Les Portugais se sont désintéressés du Monomotap. Et bientôt le pays a plongé dans la guerre civile. Le déclin complet est venu à la fin du 17ème siècle.
Plus tard, des événements violents se sont déroulés en Afrique australe associés aux campagnes de conquête du grand souverain zoulou Chaki. En 1834, les tribus Ndebele, autrefois membres de l'union zouloue, dirigées par le chef Mzilikazi, envahissent les terres de l'actuel Zimbabwe par le sud. Ils ont conquis le Shona local. L'héritier de Mzilikazi, qui dirigeait le pays que les Britanniques appelaient Matabeleland, a fait face à de nouveaux colonialistes européens.
La venue de Rhodes
Les rumeurs sur la richesse des ressources minérales dans la région située entre les fleuves Limpopo et Zambèze, où, prétendument dans l'antiquité, se trouvaient les "mines du roi Salomon", dans les années 1880 ont attiré l'attention sur ces terres du "roi du diamant" d'Afrique du Sud Cecil Rhodes.
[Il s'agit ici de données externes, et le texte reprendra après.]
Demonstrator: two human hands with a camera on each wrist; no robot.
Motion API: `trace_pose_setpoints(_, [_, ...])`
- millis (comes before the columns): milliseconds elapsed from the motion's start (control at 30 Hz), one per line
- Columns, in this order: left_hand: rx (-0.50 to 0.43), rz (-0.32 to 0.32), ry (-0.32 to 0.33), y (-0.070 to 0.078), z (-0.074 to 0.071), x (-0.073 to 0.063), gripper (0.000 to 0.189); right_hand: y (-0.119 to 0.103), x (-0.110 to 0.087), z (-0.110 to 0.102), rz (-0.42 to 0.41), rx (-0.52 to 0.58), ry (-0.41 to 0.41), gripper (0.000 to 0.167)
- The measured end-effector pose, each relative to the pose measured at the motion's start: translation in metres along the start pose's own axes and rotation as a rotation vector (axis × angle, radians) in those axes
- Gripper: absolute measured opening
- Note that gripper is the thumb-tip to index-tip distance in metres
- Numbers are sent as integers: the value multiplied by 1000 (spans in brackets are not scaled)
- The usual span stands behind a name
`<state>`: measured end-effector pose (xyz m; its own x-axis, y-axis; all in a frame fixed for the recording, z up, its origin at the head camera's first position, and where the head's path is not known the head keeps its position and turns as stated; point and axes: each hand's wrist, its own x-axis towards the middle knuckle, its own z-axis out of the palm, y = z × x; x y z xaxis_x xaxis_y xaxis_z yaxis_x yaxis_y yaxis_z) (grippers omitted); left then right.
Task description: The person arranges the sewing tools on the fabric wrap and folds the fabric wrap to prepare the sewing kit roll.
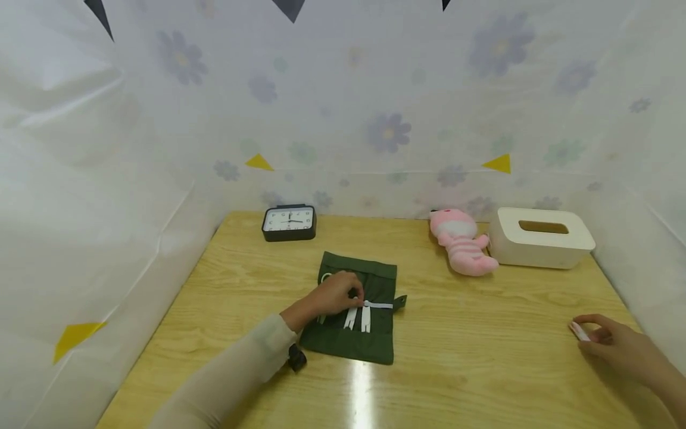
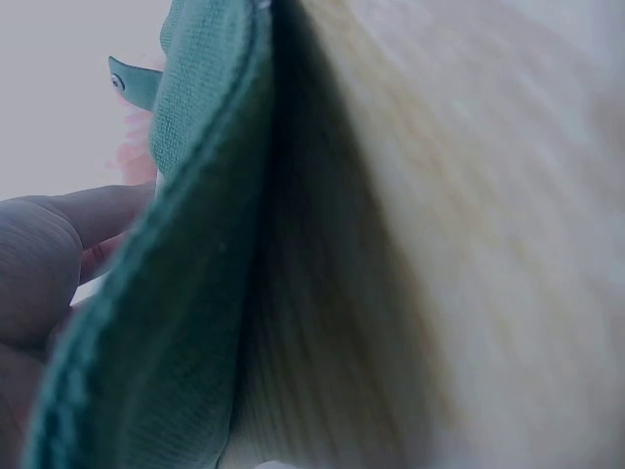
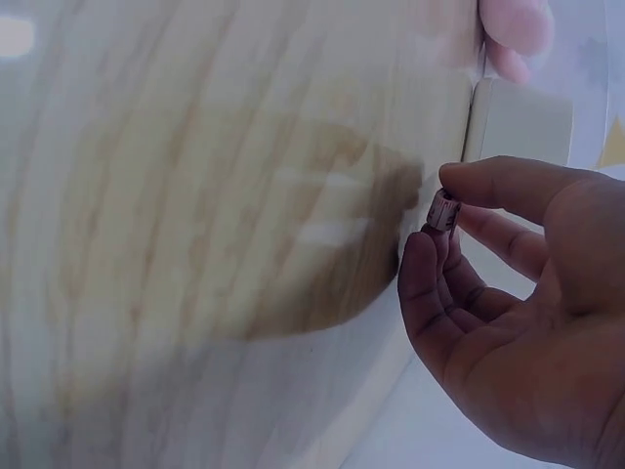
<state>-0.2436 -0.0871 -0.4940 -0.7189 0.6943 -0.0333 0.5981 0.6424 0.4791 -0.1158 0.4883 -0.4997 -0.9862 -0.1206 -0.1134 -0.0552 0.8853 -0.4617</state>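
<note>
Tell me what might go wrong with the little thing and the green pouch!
The right hand pinches the small pale piece with its fingertips, so it might slip. The left hand is close by the white tools on the green pouch, so it could bump them out of place.

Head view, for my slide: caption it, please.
Left hand over a dark green cloth pouch, right hand pinching a small pale object above the table.
</note>
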Motion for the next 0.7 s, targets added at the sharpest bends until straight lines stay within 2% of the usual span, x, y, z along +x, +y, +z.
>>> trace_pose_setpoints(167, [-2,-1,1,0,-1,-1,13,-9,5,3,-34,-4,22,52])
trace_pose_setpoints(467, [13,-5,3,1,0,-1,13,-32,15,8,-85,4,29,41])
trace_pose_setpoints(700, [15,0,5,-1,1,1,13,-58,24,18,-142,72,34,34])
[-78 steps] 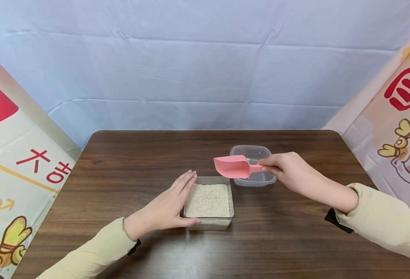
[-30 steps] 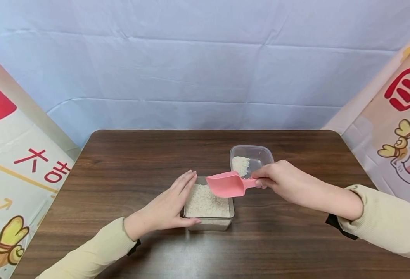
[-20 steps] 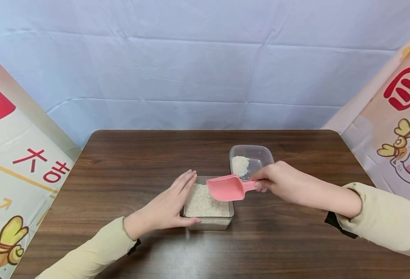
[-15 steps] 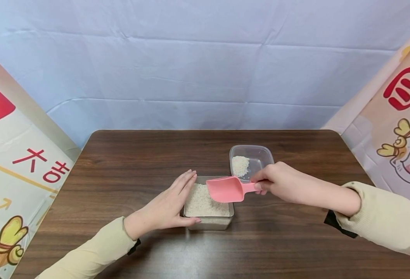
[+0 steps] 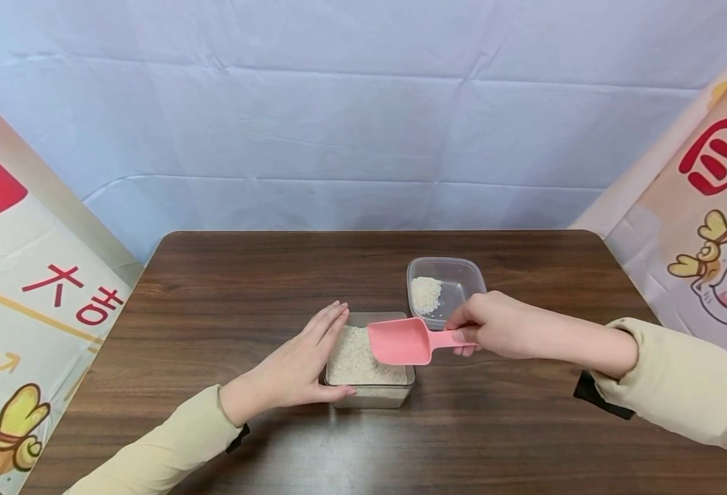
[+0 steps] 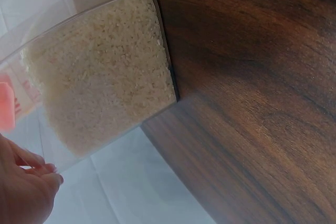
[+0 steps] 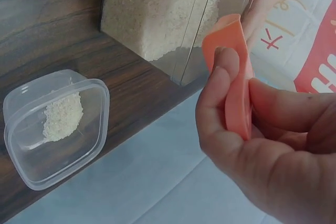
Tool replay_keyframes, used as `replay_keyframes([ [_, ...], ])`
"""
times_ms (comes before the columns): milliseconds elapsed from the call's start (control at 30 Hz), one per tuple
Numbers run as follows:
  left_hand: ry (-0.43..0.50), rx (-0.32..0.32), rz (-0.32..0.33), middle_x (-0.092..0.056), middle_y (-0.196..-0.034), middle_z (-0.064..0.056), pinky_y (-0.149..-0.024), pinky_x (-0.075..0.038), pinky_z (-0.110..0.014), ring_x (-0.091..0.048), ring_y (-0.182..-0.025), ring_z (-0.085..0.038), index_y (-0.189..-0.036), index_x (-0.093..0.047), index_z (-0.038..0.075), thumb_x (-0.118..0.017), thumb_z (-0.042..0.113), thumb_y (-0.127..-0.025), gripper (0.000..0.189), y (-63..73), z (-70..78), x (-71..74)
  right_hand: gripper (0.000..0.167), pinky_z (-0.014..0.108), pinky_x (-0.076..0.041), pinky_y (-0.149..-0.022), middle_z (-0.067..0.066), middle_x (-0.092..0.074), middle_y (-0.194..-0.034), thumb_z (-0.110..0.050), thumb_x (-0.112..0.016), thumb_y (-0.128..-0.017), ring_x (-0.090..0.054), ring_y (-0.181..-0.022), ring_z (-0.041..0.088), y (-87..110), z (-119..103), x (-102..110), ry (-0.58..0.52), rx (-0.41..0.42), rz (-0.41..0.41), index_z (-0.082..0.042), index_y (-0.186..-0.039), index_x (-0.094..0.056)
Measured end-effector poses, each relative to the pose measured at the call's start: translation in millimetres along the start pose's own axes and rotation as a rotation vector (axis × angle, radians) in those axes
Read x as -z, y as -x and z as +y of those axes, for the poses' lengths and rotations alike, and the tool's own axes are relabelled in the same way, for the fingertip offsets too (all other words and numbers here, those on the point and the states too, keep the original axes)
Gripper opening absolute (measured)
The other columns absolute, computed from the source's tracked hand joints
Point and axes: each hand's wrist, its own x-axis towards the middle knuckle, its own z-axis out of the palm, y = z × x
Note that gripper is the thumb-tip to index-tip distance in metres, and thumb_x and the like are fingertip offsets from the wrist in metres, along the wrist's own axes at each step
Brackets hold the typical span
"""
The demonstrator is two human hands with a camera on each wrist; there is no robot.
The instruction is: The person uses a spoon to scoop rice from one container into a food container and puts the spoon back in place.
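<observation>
both wrist views (close up) share rice (image 6: 105, 72).

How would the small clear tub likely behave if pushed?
The small clear tub likely slides easily: it looks light, holding only a small rice pile. Its thin-looking walls may flex. Low and wide, it seems unlikely to tip.

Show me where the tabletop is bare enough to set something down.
The tabletop is bare to the left of the left grip, on the near side of the rice box, and right of the small tub, beyond the right grip. Crowded: mid-table, where the pink scoop is over the rice box, with the small tub close by.
</observation>
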Motion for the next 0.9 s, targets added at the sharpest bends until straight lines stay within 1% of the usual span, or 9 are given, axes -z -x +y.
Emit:
replay_keyframes([
  [133, 0.002, -0.002, -0.001, -0.017, -0.148, -0.016, -0.106, -0.028, -0.034, -0.014, -0.138, -0.025, -0.141, -0.018, -0.006, -0.057, 0.059, -0.075, 0.101, 0.2, 0.5, 0.6, 0.011, 0.021, -0.045, -0.055, -0.004, -0.062, -0.066, -0.002, -0.057, -0.086, -0.056, -0.061, 0.007, 0.7, -0.9, 0.7, -0.074, -0.029, -0.04, -0.004, -0.082, -0.067],
  [333, -0.002, 0.001, -0.009, -0.017, -0.148, -0.016, -0.106, -0.027, -0.035, -0.013, -0.138, -0.025, -0.141, -0.019, -0.007, -0.058, 0.059, -0.075, 0.101, 0.2, 1.2, 1.7, 0.013, 0.025, -0.053, -0.06, 0.002, -0.064, -0.068, 0.001, -0.054, -0.086, -0.061, -0.063, 0.011, 1.1, -3.4, 3.8, -0.252, -0.098, -0.108, 0.004, -0.09, -0.067],
  [500, -0.008, 0.003, -0.014, -0.017, -0.148, -0.017, -0.107, -0.026, -0.035, -0.013, -0.138, -0.025, -0.141, -0.018, -0.006, -0.058, 0.059, -0.075, 0.101, -0.1, 1.9, 2.8, 0.016, 0.028, -0.054, -0.062, 0.005, -0.065, -0.07, 0.002, -0.052, -0.087, -0.061, -0.063, 0.011, 0.2, -3.7, 6.6, -0.332, -0.098, -0.149, 0.008, -0.091, -0.066],
  [633, -0.01, 0.001, -0.008, -0.017, -0.148, -0.016, -0.107, -0.027, -0.035, -0.014, -0.137, -0.025, -0.141, -0.019, -0.007, -0.059, 0.058, -0.075, 0.101, -0.1, 2.2, 2.8, 0.018, 0.029, -0.055, -0.064, 0.009, -0.065, -0.071, 0.005, -0.05, -0.087, -0.062, -0.064, 0.011, -0.2, -4.4, 7.9, -0.412, -0.111, -0.18, 0.012, -0.096, -0.063],
  [733, -0.012, -0.001, -0.002, -0.018, -0.148, -0.016, -0.106, -0.027, -0.035, -0.014, -0.138, -0.025, -0.141, -0.019, -0.007, -0.059, 0.059, -0.074, 0.102, 0.1, 2.4, 2.6, 0.019, 0.03, -0.055, -0.065, 0.012, -0.066, -0.072, 0.005, -0.05, -0.087, -0.063, -0.064, 0.012, -0.9, -6.0, 8.5, -0.44, -0.127, -0.194, 0.015, -0.098, -0.062],
  [900, -0.01, -0.005, 0.001, -0.018, -0.148, -0.016, -0.106, -0.028, -0.035, -0.013, -0.138, -0.024, -0.141, -0.019, -0.007, -0.059, 0.059, -0.074, 0.101, 0.2, 2.8, 2.6, 0.019, 0.03, -0.055, -0.065, 0.013, -0.066, -0.072, 0.005, -0.051, -0.087, -0.063, -0.064, 0.013, -1.6, -9.2, 9.6, -0.446, -0.132, -0.204, 0.015, -0.1, -0.062],
])
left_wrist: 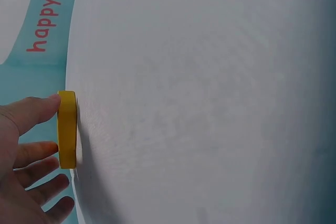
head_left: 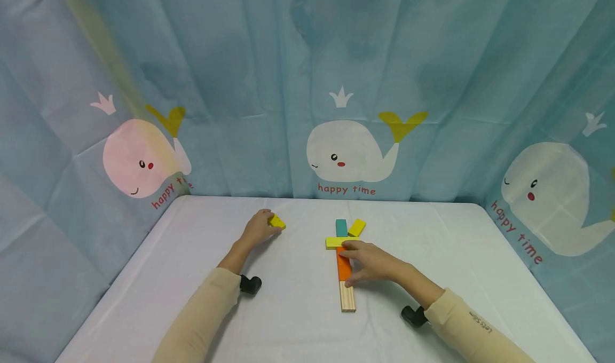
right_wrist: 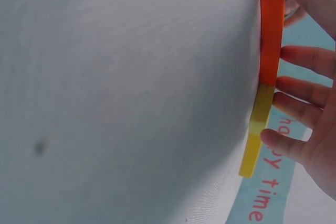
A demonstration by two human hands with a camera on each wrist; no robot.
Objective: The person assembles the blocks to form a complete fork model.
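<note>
My left hand (head_left: 260,229) pinches a yellow block (head_left: 276,222) between thumb and fingers at the left. In the left wrist view that same yellow block (left_wrist: 67,129) shows its side, with the thumb near one end and a finger lower down. My right hand (head_left: 373,261) lies spread over a row of blocks: a teal block (head_left: 341,227), a crosswise light yellow block (head_left: 334,243), an orange block (head_left: 344,269) and a plain wood block (head_left: 347,298). Its fingertips touch the row from above, not curled round any block. Another yellow block (head_left: 357,227) sits slantwise beside the teal one.
A white cloth (head_left: 298,309) covers the table. Blue curtains (head_left: 250,85) with whale prints hang behind and at both sides. Black wrist cameras (head_left: 250,285) are worn on both wrists.
</note>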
En 1888, ses émissaires obtinrent du souverain du Matabeleland Lobengula « l'usage complet et exclusif de tous les minéraux » sur ses terres, ainsi que le droit « de faire tout ce qui leur semblerait nécessaire pour les extraire ».
La British South African Company (BJAC), créée l'année suivante, a reçu les droits exclusifs de la couronne britannique « dans la région sud-africaine au nord du Bechuanaland britannique, au nord et à l'ouest de la République d'Afrique du Sud et à l'ouest de l'Afrique orientale portugaise ». L'entreprise pourrait utiliser "tous les bénéfices des concessions et accords (conclu avec les dirigeants locaux au nom de la couronne - ndlr)". En retour, elle s'est engagée à "maintenir la paix et l'ordre", "éliminer progressivement toutes les formes d'esclavage", "respecter les coutumes et les lois des groupes, tribus et peuples" et même "protéger les éléphants".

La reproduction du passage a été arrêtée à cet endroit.